» Work request: Write out the full listing exactly as given, minus the images.

» Input data:
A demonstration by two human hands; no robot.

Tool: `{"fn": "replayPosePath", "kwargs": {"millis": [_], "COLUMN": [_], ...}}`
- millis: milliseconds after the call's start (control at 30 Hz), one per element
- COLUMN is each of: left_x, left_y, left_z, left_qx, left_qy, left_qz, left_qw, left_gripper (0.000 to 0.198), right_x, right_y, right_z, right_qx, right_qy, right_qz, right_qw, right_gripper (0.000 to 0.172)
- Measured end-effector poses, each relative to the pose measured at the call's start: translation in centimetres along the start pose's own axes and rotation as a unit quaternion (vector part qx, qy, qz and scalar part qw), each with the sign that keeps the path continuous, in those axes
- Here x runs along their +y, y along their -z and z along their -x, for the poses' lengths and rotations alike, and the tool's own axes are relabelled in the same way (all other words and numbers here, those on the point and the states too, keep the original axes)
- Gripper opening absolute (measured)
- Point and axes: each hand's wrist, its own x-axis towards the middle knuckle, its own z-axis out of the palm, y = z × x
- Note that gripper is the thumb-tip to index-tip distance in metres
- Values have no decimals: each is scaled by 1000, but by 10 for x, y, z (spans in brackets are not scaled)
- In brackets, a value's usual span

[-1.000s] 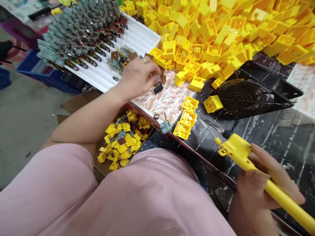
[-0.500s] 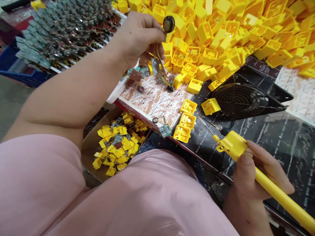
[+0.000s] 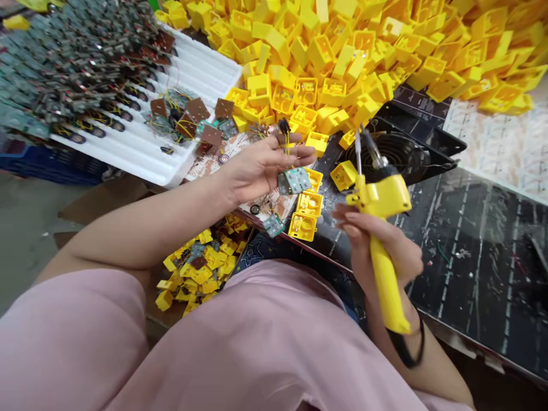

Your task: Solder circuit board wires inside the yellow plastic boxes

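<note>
White tray (image 3: 212, 65): circuit boards (image 3: 94, 63). Left grip (image 3: 256, 170) loosely holds wired board (image 3: 295, 181); right grip (image 3: 400, 248) wraps soldering gun (image 3: 385, 198).

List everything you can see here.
Bench: one, mostly black, right
Piled housings: many, yellow, far side of bench
Open housings: three, yellow, near bench edge
Fan: one, black, on bench
Lone housing: one, yellow, beside fan
Foam tray: one, white, left
Stacked circuit boards: many, green, on tray
Boards: several, brown, around tray's right end
Crate: one, blue, below tray
Loose circuit board: one, green, bench edge
Lower housings: many, yellow, below bench edge
Soldering iron: one, yellow, in right hand
Held circuit board: one, green, at left hand
Shirt: one, pink, bottom centre
Wristband: one, black, right wrist
Hands: two, bare, centre and right
</note>
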Motion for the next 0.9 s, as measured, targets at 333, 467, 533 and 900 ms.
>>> {"fn": "replayPosePath", "kwargs": {"millis": [333, 467, 533, 900], "left_x": [-19, 7, 20, -21], "left_y": [29, 71, 87, 45], "left_z": [3, -18, -27, -5], "left_qx": [-139, -160, -140, -118], "left_qy": [-40, -63, -89, -364], "left_qz": [-149, -357, -471, -535], "left_qw": [978, 918, 866, 754], "left_gripper": [46, 39, 39, 54], "right_x": [2, 14, 20, 12], "right_y": [-38, -30, -28, -29], "right_z": [-21, -28, -32, -35], "right_qx": [-5, 24, 41, 33], "right_qy": [11, 41, 59, 123], "right_qz": [-5, 51, 89, 135], "right_qw": [1000, 998, 993, 983], "right_gripper": [55, 50, 48, 54]}}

» Result of the exercise:
A demonstration by two human hands; no robot.

Tool: `{"fn": "replayPosePath", "kwargs": {"millis": [_], "COLUMN": [_], ...}}`
- millis: milliseconds after the call's start (control at 30 Hz), one per element
- COLUMN is each of: left_x, left_y, left_z, left_qx, left_qy, left_qz, left_qw, left_gripper (0.000 to 0.198), right_x, right_y, right_z, right_qx, right_qy, right_qz, right_qw, right_gripper (0.000 to 0.172)
- Measured end-effector poses, each relative to the pose measured at the call's start: translation in centimetres along the start pose's own axes and rotation as a unit quaternion (vector part qx, qy, qz and scalar part qw), each with the sign that keeps the path continuous, in those axes
- Here x runs along their +y, y along their -z and z along their -x, for the poses' lengths and rotations alike, and the tool's own axes are relabelled in the same way (all other words and numbers here, those on the point and the states too, keep the original axes)
- Gripper opening absolute (measured)
- Point and axes: each hand's wrist, its own x-axis towards the middle knuckle, its own z-axis out of the palm, y = z × x
- Note that gripper is the thumb-tip to index-tip distance in metres
- Values have no decimals: each is scaled by 1000, but by 10 for x, y, z (spans in brackets are not scaled)
- In brackets, a value's usual span

[-1.000s] 
[-0.500s] 
[+0.000s] 

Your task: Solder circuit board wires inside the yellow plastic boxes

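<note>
White tray (image 3: 212, 65): circuit boards (image 3: 94, 63). Left grip (image 3: 256, 170) loosely holds wired board (image 3: 295, 181); right grip (image 3: 400, 248) wraps soldering gun (image 3: 385, 198).

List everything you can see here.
Bench: one, mostly black, right
Piled housings: many, yellow, far side of bench
Open housings: three, yellow, near bench edge
Fan: one, black, on bench
Lone housing: one, yellow, beside fan
Foam tray: one, white, left
Stacked circuit boards: many, green, on tray
Boards: several, brown, around tray's right end
Crate: one, blue, below tray
Loose circuit board: one, green, bench edge
Lower housings: many, yellow, below bench edge
Soldering iron: one, yellow, in right hand
Held circuit board: one, green, at left hand
Shirt: one, pink, bottom centre
Wristband: one, black, right wrist
Hands: two, bare, centre and right
</note>
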Motion for the next 0.9 s, as measured, targets at 333, 467, 533 and 900 ms.
>>> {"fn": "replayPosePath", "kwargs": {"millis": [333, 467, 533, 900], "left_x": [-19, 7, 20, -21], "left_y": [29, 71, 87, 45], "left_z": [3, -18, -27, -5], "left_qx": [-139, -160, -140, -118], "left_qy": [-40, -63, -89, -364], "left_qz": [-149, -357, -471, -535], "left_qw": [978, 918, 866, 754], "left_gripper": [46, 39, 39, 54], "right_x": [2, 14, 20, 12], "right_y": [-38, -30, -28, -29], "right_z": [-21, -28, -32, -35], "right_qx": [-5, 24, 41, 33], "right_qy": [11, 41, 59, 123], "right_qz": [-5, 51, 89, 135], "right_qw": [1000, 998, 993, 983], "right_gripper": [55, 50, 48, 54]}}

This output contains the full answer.